• _TO DO_: Go through the data underneath and report how many lines hold the string "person", giving only the number.

(Entries taken from a collection)
▬▬▬

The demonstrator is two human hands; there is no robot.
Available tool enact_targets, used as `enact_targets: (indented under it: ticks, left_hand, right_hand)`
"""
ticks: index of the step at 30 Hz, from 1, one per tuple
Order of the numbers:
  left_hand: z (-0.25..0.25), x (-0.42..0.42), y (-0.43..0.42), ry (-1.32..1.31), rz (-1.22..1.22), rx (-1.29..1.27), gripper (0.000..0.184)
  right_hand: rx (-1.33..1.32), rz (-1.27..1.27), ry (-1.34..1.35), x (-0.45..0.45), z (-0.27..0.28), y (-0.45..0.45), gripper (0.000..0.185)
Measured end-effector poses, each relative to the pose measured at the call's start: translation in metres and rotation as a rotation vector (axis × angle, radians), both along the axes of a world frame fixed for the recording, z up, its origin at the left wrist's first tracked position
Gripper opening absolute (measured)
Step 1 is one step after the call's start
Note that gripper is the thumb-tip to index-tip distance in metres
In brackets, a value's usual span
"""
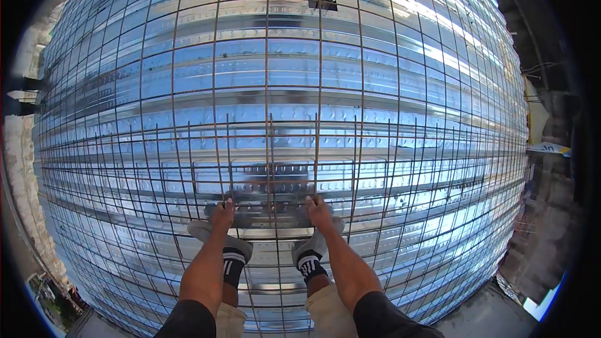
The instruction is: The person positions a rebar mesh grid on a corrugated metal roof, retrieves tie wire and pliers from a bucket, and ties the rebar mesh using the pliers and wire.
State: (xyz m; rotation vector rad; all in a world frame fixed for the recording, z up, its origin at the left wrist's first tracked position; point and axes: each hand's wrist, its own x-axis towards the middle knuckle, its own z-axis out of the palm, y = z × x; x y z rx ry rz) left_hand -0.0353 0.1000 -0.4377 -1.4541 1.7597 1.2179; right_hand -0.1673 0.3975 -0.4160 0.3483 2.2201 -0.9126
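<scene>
My left hand (223, 214) is closed around a bar of the rusty steel reinforcing mesh (267, 69), its thumb along the top. My right hand (319, 211) grips the same mesh a short way to the right, also with its thumb up. Both arms reach straight down, hands about shoulder width apart. Between and beyond the hands, bars lie closer together where two mesh sheets overlap, with free bar ends pointing away from me. Shiny corrugated metal decking (338, 75) lies beneath the mesh.
My feet, in grey shoes (303, 249) and black striped socks, stand just behind my hands among the bars. Several dark rods rise from a small dark plate (322, 4) at the far side. Rough ground or wall edges (19, 163) border the decking left and right.
</scene>
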Motion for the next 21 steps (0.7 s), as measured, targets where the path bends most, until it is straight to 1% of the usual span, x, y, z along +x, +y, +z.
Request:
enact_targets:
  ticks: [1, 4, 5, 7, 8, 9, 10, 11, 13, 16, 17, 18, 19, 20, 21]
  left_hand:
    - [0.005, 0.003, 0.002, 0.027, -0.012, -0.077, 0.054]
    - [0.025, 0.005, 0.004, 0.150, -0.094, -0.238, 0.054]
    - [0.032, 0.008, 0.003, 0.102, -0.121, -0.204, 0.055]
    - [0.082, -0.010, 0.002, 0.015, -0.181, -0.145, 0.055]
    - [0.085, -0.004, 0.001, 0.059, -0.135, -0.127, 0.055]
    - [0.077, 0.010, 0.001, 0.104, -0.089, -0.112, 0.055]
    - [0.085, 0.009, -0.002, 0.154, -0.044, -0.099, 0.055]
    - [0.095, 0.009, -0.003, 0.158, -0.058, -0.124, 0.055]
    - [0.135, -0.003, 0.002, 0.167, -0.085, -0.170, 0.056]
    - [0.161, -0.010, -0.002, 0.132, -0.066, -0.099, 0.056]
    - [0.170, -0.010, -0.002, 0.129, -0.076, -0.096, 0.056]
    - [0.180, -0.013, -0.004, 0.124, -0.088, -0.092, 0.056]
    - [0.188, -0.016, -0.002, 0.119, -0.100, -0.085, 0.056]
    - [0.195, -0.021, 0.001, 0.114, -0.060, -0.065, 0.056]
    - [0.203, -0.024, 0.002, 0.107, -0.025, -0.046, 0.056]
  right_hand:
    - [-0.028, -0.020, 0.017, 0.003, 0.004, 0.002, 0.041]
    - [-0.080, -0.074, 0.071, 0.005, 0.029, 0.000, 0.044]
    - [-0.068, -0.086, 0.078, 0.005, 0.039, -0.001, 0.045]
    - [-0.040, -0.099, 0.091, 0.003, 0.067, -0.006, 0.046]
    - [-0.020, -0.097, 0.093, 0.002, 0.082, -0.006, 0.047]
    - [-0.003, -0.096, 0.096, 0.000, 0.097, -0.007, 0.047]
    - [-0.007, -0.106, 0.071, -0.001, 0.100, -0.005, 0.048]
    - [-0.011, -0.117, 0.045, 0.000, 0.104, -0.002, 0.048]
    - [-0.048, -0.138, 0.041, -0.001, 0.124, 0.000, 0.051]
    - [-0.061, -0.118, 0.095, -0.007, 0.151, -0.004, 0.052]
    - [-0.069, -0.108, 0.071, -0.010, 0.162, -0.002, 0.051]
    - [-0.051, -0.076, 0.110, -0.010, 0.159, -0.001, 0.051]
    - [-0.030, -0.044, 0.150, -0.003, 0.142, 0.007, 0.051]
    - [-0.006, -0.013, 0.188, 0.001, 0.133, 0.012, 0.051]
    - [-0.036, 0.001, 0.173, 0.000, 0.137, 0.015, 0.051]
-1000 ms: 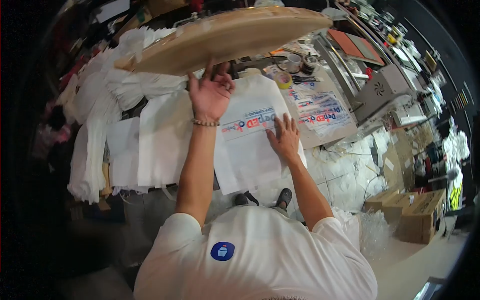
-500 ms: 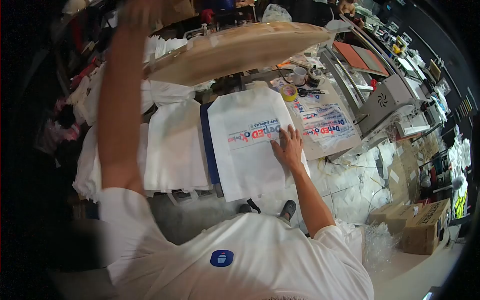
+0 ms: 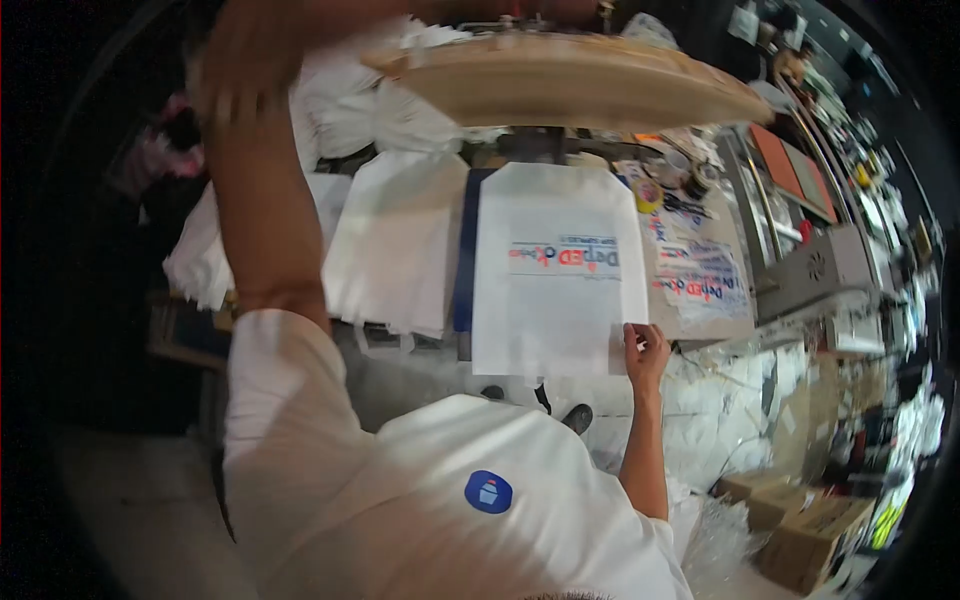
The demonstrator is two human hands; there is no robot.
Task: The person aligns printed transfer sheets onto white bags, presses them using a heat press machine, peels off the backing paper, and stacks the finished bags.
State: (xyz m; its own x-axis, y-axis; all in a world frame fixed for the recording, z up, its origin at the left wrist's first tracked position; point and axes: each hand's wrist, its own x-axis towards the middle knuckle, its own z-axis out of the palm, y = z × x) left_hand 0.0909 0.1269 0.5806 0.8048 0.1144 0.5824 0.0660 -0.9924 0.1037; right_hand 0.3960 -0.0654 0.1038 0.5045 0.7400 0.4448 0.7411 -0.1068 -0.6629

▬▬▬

• _OUTPUT FOR THIS EXERCISE_: 2